Year 366 BC was a year of the pre-Julian Roman calendar. At the time, it was known as the Year of the Consulship of Mamercinus and Lateranus (or, less frequently, year 388 Ab urbe condita). The denomination 366 BC for this year has been used since the early medieval period, when the Anno Domini calendar era became the prevalent method in Europe for naming years.

== Events ==

=== By place ===
==== Persian Empire ====
- In Persia, a number of satraps of King Artaxerxes II begin a revolt, in alliance with Athens, Sparta, and Egypt, that lasts until 358 BC.

==== Greece ====
- Athens founds the town of Kos on the island of Kos in the Aegean Sea.
- Theban leader, Epaminondas, returns to the Peloponnesus for a third time, seeking to secure the allegiance of the states of Achaea.
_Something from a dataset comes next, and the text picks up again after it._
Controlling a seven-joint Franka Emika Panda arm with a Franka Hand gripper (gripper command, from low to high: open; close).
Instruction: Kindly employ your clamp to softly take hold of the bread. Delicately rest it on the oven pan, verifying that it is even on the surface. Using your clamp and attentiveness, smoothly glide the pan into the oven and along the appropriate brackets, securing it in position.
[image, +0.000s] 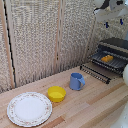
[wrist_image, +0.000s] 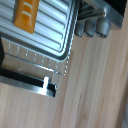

Although no army dares to challenge him in the field, the democratic governments he establishes there are short-lived, as pro-Spartan aristocrats soon return to the cities, reestablish the oligarchies, and bind their cities ever more closely to Sparta.
- Thebes makes peace with Sparta and then turns its attention on Athens, which is trying to revive its maritime empire and is interfering in Macedonian dynastic quarrels.
- Thebes captures the city of Oropus.

==== Sicily ====
- The experiment by Dion (brother-in-law of Dionysius I) and Plato to educate the new ruler of Syracuse, Dionysius II, in the practical application of Plato's philosophical principles fails and Dion and Plato are banished from Syracuse.

==== Roman Republic ====
- The use of military tribunes with consular power is abandoned permanently and the dual consulship is restored. A new magistracy is established, which is called the praetorship. Its holder, the praetor, is elected annually by the Assembly and takes charge of civil matters, thus relieving the consuls of this responsibility. The praetor is regarded as a junior colleague of the consuls. Nevertheless, the praetor can command an army, convene a Senate or an assembly, as well as exercise the consular functions.
- Two additional aediles, called curule ("higher") aediles, are created in the Roman hierarchy. These are at first patricians; but those of the next year are plebeians and so on year by year alternately. They are elected in the assembly of the tribes, with the consul presiding.

=== By topic ===
==== Arts ====
- The Abduction of Persephone, detail of a wall painting in Tomb I (Small Tomb) in Vergina, Macedonia, is made (approximate date).